Botho Wendt August Graf zu Eulenburg (* 31. Juli 1831 in Wicken bei Bartenstein; † 5. November 1912 in Berlin) war ein deutscher Ministerpräsident und Innenminister in Preußen, Senior des Domstifts zu Brandenburg.
Familie
Botho Wendt (oder Wend) zu Eulenburg war ein Sohn von Graf Botho Heinrich zu Eulenburg (1804–1879) und seiner Frau Therese geb. Gräfin von Dönhoff (1806–1885). Sein Bruder war der preußische Minister des Königlichen Hauses und Oberhofmarschall August Graf zu Eulenburg. Fürst Philipp zu Eulenburg war ein Cousin 2. Grades. Botho Wendt zu Eulenburg heiratete 1875 Elisabeth von Alvensleben (* 22. September 1834), verwitwete Gräfin von Keyserlingk-Neustadt (Tochter des Generals Gustav Hermann von Alvensleben). Der Sohn Botho (* 1879) starb mit zwei Jahren.
Leben
Eulenburg studierte von 1849 bis 1852 Rechtswissenschaft an der Albertus-Universität Königsberg und der Rheinischen Friedrich-Wilhelms-Universität Bonn. 1851 wurde er im Corps Borussia Bonn aktiv.
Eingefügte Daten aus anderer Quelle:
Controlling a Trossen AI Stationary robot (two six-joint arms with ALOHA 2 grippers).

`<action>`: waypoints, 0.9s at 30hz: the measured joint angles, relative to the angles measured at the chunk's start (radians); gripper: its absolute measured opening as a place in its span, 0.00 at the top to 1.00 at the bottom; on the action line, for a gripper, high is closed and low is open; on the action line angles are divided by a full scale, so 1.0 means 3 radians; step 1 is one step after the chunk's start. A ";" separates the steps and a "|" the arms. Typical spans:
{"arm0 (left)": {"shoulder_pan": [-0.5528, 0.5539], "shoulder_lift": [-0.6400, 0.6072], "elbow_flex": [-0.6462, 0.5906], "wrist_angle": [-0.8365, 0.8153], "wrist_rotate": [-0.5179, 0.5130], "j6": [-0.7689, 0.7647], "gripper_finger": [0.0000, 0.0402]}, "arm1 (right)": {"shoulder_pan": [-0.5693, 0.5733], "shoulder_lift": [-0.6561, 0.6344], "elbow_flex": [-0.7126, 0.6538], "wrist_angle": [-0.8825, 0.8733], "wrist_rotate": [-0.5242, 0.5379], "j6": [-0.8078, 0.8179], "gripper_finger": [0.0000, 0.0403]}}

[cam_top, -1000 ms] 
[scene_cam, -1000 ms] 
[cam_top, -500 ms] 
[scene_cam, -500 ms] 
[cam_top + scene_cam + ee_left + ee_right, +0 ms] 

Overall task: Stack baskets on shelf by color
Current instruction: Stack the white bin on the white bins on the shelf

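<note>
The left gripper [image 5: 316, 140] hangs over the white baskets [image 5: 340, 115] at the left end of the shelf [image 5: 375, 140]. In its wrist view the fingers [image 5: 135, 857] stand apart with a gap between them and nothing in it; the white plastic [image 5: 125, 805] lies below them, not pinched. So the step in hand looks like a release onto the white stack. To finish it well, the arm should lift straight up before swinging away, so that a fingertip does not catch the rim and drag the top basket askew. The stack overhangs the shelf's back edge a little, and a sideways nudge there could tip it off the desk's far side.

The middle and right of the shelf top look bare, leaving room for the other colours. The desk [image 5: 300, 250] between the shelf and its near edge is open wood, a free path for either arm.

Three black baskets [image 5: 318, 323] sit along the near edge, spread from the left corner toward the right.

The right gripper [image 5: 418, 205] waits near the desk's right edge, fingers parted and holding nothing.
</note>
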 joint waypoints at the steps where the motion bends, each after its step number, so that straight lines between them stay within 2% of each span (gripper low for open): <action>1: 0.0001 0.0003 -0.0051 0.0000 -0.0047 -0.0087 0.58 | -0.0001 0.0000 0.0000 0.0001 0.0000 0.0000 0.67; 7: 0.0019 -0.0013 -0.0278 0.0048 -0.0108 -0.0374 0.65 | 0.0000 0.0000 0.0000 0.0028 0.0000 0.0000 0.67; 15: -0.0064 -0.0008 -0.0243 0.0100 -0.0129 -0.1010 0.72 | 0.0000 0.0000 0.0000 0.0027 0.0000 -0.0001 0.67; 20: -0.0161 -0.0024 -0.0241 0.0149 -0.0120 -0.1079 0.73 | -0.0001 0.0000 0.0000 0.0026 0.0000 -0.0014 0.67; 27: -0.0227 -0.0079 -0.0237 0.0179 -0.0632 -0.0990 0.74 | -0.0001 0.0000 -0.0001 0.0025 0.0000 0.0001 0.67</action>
Nach dem Abschluss des Studiums wurde er 1857 Gerichtsassessor. Noch im selben Jahr wechselte er von der Rechtspflege in die innere Verwaltung Preußens. Er wurde mit der Verwaltung des Landratsamtes im Kreis Marienwerder beauftragt. Ab 1859 war er Landrat in Deutsch-Krone. Im Jahr 1864 wurde er Hilfsarbeiter und 1867 vortragender Rat im preußischen Innenministerium. Otto von Bismarck schätzte ihn zu dieser Zeit als den einzigen fähigen Kopf unter den jüngeren Räten des Ministeriums.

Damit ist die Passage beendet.